§ **ABOUT THIS EXERCISE**:
Restrict the output to the lines below starting at the one that contains "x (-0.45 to" and ending at the one that contains "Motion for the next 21", and restate them word for word, both ends included.
=== Section Start ===
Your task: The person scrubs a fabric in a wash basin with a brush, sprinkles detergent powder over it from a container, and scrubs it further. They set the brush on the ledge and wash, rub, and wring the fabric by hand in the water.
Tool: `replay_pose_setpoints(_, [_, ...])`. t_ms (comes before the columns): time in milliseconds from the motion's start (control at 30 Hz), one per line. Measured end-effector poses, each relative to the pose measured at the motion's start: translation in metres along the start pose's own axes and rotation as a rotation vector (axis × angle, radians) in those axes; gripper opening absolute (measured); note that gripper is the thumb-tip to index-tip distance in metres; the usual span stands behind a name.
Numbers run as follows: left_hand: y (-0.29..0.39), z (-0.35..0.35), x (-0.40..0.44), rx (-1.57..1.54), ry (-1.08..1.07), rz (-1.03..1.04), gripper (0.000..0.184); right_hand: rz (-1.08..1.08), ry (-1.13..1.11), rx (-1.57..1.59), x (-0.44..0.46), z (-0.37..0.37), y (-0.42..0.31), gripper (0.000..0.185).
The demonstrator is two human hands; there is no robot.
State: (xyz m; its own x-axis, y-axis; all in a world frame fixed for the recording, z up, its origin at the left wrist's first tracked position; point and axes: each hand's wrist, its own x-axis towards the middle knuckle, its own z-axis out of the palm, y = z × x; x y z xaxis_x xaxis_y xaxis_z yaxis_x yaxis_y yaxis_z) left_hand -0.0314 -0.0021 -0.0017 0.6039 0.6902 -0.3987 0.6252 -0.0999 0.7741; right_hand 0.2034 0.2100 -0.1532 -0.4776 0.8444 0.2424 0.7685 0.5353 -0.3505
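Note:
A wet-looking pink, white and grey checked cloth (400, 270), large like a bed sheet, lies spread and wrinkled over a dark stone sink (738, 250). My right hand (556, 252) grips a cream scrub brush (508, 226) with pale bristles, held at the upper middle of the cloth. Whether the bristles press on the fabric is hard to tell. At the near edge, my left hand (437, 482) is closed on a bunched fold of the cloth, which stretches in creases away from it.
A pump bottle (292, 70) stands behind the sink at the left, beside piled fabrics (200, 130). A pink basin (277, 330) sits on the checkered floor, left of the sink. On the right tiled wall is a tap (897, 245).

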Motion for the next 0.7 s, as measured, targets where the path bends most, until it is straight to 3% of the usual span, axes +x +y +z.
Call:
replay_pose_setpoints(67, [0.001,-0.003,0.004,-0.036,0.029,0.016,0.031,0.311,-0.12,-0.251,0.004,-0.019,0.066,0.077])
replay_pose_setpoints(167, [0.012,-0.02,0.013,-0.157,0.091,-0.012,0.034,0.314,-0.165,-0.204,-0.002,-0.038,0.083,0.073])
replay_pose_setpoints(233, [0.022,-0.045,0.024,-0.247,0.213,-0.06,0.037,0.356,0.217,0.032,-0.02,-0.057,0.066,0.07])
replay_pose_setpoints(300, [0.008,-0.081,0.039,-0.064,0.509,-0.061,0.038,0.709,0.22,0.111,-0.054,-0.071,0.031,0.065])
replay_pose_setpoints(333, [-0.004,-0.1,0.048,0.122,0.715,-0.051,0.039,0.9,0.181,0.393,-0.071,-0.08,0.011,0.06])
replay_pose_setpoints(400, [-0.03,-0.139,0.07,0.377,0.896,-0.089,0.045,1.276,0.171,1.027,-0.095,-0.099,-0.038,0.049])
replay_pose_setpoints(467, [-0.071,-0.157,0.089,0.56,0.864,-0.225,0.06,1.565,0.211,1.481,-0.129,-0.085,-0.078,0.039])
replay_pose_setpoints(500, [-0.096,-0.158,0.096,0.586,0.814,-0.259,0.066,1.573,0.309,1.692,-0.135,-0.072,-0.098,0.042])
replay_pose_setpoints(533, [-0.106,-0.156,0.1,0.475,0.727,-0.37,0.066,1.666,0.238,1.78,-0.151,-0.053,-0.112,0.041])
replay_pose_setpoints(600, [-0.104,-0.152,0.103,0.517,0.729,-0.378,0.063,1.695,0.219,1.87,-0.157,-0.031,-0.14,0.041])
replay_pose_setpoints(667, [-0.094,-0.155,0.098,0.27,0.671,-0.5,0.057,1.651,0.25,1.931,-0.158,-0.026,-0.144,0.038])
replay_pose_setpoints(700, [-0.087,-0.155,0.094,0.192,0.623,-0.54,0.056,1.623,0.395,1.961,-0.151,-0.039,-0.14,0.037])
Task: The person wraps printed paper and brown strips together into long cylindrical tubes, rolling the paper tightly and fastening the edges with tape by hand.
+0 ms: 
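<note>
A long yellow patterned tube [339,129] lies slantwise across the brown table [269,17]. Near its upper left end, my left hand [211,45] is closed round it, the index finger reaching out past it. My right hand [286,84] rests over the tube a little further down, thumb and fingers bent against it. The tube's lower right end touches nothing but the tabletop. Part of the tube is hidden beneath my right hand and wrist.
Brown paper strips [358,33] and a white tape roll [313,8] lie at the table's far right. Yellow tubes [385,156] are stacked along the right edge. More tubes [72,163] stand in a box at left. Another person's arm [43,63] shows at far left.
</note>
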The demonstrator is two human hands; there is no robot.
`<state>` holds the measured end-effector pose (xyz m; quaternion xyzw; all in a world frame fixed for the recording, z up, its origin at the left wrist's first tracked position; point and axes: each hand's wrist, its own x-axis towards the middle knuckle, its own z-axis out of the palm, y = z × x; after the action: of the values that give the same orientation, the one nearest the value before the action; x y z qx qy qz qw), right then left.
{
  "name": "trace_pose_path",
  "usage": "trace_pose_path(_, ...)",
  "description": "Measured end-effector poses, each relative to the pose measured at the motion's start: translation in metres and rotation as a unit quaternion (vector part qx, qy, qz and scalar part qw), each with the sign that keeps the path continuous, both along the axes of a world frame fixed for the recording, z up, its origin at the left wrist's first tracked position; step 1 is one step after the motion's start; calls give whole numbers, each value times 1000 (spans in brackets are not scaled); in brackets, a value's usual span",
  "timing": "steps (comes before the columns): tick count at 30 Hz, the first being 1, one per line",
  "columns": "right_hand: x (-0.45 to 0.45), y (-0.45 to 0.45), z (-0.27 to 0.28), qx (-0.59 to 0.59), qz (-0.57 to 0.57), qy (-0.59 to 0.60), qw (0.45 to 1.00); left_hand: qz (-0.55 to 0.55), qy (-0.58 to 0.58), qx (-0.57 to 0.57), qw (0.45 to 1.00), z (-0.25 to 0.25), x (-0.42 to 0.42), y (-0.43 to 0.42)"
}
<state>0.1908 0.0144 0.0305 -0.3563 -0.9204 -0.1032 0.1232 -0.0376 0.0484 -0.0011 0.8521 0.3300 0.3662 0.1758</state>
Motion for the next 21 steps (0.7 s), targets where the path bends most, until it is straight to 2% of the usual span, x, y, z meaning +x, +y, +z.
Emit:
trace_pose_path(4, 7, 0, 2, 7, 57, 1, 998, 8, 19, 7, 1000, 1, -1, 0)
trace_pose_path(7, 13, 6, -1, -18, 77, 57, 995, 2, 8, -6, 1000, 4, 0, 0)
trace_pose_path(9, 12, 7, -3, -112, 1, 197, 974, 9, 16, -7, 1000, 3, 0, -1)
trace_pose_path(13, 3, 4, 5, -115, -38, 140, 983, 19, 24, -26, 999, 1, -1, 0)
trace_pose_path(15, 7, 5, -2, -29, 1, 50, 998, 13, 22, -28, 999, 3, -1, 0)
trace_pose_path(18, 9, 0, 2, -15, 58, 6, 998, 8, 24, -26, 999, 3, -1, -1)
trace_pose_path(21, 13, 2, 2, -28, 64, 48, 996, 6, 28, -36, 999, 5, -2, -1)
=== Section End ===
§ **SOLUTION BELOW**:
  "columns": "right_hand: x (-0.45 to 0.45), y (-0.45 to 0.45), z (-0.27 to 0.28), qx (-0.59 to 0.59), qz (-0.57 to 0.57), qy (-0.59 to 0.60), qw (0.45 to 1.00); left_hand: qz (-0.55 to 0.55), qy (-0.58 to 0.58), qx (-0.57 to 0.57), qw (0.45 to 1.00), z (-0.25 to 0.25), x (-0.42 to 0.42), y (-0.43 to 0.42)"
}
<state>0.1908 0.0144 0.0305 -0.3563 -0.9204 -0.1032 0.1232 -0.0376 0.0484 -0.0011 0.8521 0.3300 0.3662 0.1758</state>
Motion for the next 21 steps (0.7 s), targets where the path bends most, until it is straight to 2% of the usual span, x, y, z meaning +x, +y, +z.

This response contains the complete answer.